Yaşadın mı büyük yaşayacaksın, Irmaklara, göğe, bütün evrene karışırcasına
Çünkü ömür dediğimiz şey, hayata sunulmuş bir armağandır.
Ve hayat, sunulmuş bir armağandır insana.
Babacığım,
bir Ağustos sabahı doktor kayıtlarından daha erken dünyaya geldiğimi ve oksijen çadırına alınmadan apartopar bir naylon poşet içinde taburcu edildiğimi öğrendiğinde kuşkusuz çok üzüldün. Ankara ‚da Etimesgut Zırhlı Birlikler Okulu ve Eğitim Tümen Komutanlığı ’nda askerliğini yaparken sen, ben gözlerim çapaklı ölümü bekledim.

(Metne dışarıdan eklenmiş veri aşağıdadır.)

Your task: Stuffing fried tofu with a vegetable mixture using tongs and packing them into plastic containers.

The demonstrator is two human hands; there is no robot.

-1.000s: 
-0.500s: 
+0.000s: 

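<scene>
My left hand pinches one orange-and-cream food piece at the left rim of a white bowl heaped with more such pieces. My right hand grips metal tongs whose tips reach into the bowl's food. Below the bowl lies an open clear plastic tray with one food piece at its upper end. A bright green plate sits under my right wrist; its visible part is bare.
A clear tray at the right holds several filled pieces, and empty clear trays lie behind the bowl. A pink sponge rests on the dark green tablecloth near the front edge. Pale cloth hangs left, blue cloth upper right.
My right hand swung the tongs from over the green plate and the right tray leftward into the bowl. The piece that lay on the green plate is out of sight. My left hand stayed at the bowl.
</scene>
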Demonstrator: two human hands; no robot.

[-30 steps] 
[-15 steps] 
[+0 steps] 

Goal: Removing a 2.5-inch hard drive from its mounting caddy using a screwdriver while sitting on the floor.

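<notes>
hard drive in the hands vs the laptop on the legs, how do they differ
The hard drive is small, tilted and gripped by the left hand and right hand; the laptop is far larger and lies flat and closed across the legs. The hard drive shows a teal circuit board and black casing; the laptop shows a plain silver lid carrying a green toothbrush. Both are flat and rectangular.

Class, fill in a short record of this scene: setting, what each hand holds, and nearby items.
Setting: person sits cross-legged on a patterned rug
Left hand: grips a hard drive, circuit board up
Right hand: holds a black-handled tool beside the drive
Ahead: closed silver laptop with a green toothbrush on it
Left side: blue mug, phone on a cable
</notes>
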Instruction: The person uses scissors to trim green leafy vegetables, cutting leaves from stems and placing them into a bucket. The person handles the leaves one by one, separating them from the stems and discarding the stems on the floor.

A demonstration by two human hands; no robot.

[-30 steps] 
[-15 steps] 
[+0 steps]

Doğum haberimin Akşam İçtiması tamamlandıktan sonra sana ulaştırıldığını sesi titreyerek anlattı annem bana. Ankara ‚da hava kararmamıştı. Aldığın haberle içine çöken karanlığın telefon kabininden çıkarçıkmaz sevince dönüşmesini kamuflaj kepini havaya fırlatarak gösterirken sen, ben anlatılanları henüz Ezan okunmayan kulağımla işitip seninle övündüm.
Ankara ’nın insan sağlığını tehdit eden kükürt kokulu kirli havasına direndim, ölmedim Baba. Seninle övünmeye devam etmek istedim. Senin de bana rağmen her fırsatta sevincini göstermeni. Babacığım, bana beslediğin sevginin yüreğinde masmavi bir gökyüzü kadar büyük, gülüşünün ise bana yakın bir güneş kadar parlak kalmasını diliyorum.
Annemin, ben daha dört yaşımdayken yağmurlu bir Nisan günü desteğine çok ihtiyacım varken gittiğinde, korkmadım. Ama sen gidersen korkarım Baba. Gitme, bana göremediğim hayatın renklerini tarif edersin. Sen gitme, yanımda kal Baba. Yağmurdan, gök gürültüsünden korktuğumda elimden tutarsın. Normalden farklı olmayı ben istemedim, bağışla beni.
Sevgili Oğlum,
yıllardır hayata dair hayallerimin peşinde iki ülke, iki kültür arasında yorulmadan aralıksız koşan bir insanım. Mola verdiğim bir günde senin doğumuna üzülmek de varmış. Normalden farklı olmayı, doğuştan görme engelli olmayı kim ister? Seni anlıyorum.
Sana denizin maviliğini, yaprağın yeşilini tarif etmekte zorlanacağım belki. Belki bir başka hayat daha var, orada gökkuşağının göz kamaştıran yedi rengi görünür derken, sesim titreyecek. Epilepsi nöbeti geçirirken sen, hayatımız sürekli kesintiye uğrayacak. Normal bir çalışma hayatından, normal bir sosyal hayattan uzak kalacağız. Bize acıyanlar olacak, bizden bu nedenle uzaklaşanlar da. Hastalığının bulaşıcı olduğu anlatılacak, belki. Arkadaşlıklarımız, hatta akrabalıklarımız korkarım zarar görecek, üzüleceğiz. Arabasına bindirmeyen, oturduğun sandalyeyi kullanmayan, hatta Bayram günlerinde başını okşayıp, öpmeyen, koklamayan yakınların bulunacak. Belki hayata dair umutlarımız azalacak. Bu kadar geniş bir alanda ve bu kadar kalabalık bir insan topluluğu içinde kendine bir karış yer ayırmaya çabalarken sen, ben gözyaşlarımı içime akıtarak kendimi sorgulayacağım.
Bir hayalin varsa peşini bırakmamalısın, diyeceğim kendime. Umudunu kaybetmek sana yakışmaz. Bugüne kadar hep kendine yakışanı yaptın. Bugünden sonra da kendine yakışanı yapmalısın. Şimdi tam zamanıdır, cümleleri içinde teselli bulacağım.
Bu tarifi imkansız duygularla sonuna kadar mücadele etmeye kararlıyım. Söz veriyorum kaygılandığım, karamsarlığa kapıldığım zamanlarda “Baba olmak ne zor şeymiş meğer “ deyip geçmeye. Gök gürleyince yanında, yakınında olacağıma da söz veriyorum. Doğumunda yanında bulunamadığım için asıl sen beni bağışla.